Purpose: We aimed to determine whether patients with esophageal cancer with a low baseline body mass index (BMI) have a poor prognosis following radiotherapy (RT).
Materials and methods: We retrospectively analyzed data from 50 patients with esophageal cancer to determine whether a low starting BMI (before RT) was associated with a poor outcome. All study participants were diagnosed with non-metastatic esophageal squamous cell carcinoma (SCC).

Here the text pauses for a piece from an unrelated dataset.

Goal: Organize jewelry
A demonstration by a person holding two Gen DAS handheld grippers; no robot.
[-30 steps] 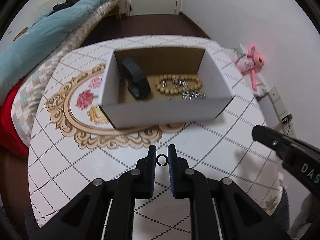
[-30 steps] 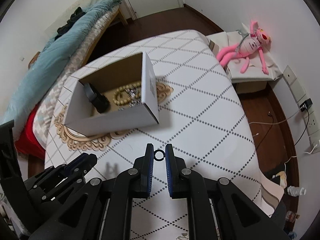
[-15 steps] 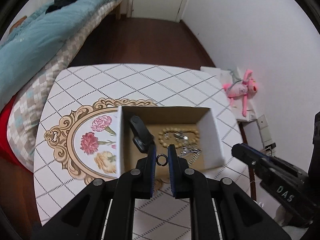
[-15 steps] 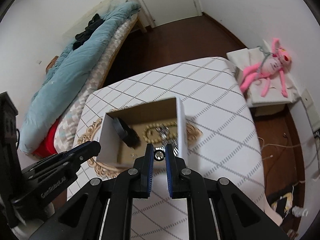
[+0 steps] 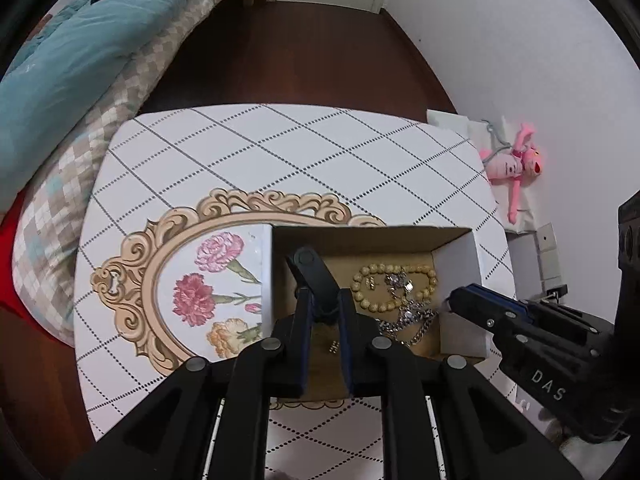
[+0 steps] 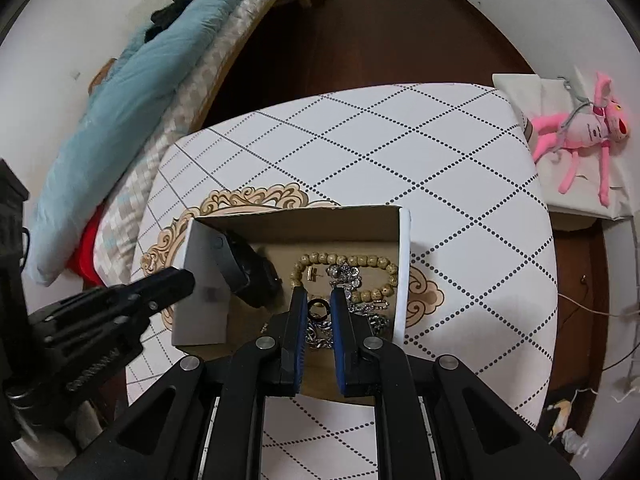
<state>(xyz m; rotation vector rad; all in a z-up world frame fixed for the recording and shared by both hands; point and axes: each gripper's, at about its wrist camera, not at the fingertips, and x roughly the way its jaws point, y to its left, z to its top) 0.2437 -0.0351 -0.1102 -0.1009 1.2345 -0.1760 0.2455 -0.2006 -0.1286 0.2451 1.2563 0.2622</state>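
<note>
An open cardboard box (image 5: pixel 460 252) (image 6: pixel 404 264) stands on the table. Inside lie a black watch (image 5: pixel 316 272) (image 6: pixel 252 276), a wooden bead bracelet (image 5: pixel 394 286) (image 6: pixel 348 262), silver chains (image 5: pixel 412 320) (image 6: pixel 360 312) and small gold studs (image 5: pixel 334 346). My left gripper (image 5: pixel 325 312) hangs over the box with its jaws slightly apart; I see no ring between them. My right gripper (image 6: pixel 319 310) is shut on a small black ring (image 6: pixel 319 308) above the chains in the box.
The table (image 5: pixel 320 152) has a diamond-pattern cloth with a floral oval print (image 5: pixel 200 280). A bed with a teal duvet (image 5: pixel 80 40) lies to the left. A pink plush toy (image 6: pixel 580 128) lies on a low stand at the right.
Both grippers have moved forward and down over the box. The ring held by my left gripper half a second ago is no longer between its jaws. The right one still holds its ring.
</note>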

Results: The number of patients at each T stage were as follows: 7 (14%) patients at T1, 18 (36%) at T2, 19 (38%) at T3, and 6 (12%) at T4. Based on BMI, 7 (14%) patients were defined as underweight. A low BMI was common in patients with T3/T4 stage esophageal cancer (7/43, p = 0.01). Overall, the 3-year progression-free survival (PFS) and overall survival (OS) rates were 26.3% and 69.2%, respectively. In univariate analysis, clinical factors associated with poor PFS included being underweight (BMI <18.5 kg/m2; p = 0.011) and a positive N status (p = 0.017). Univariate analysis also revealed that being underweight was associated with a decrease in OS (p = 0.003). However, being underweight was not an independent prognostic factor for PFS and OS.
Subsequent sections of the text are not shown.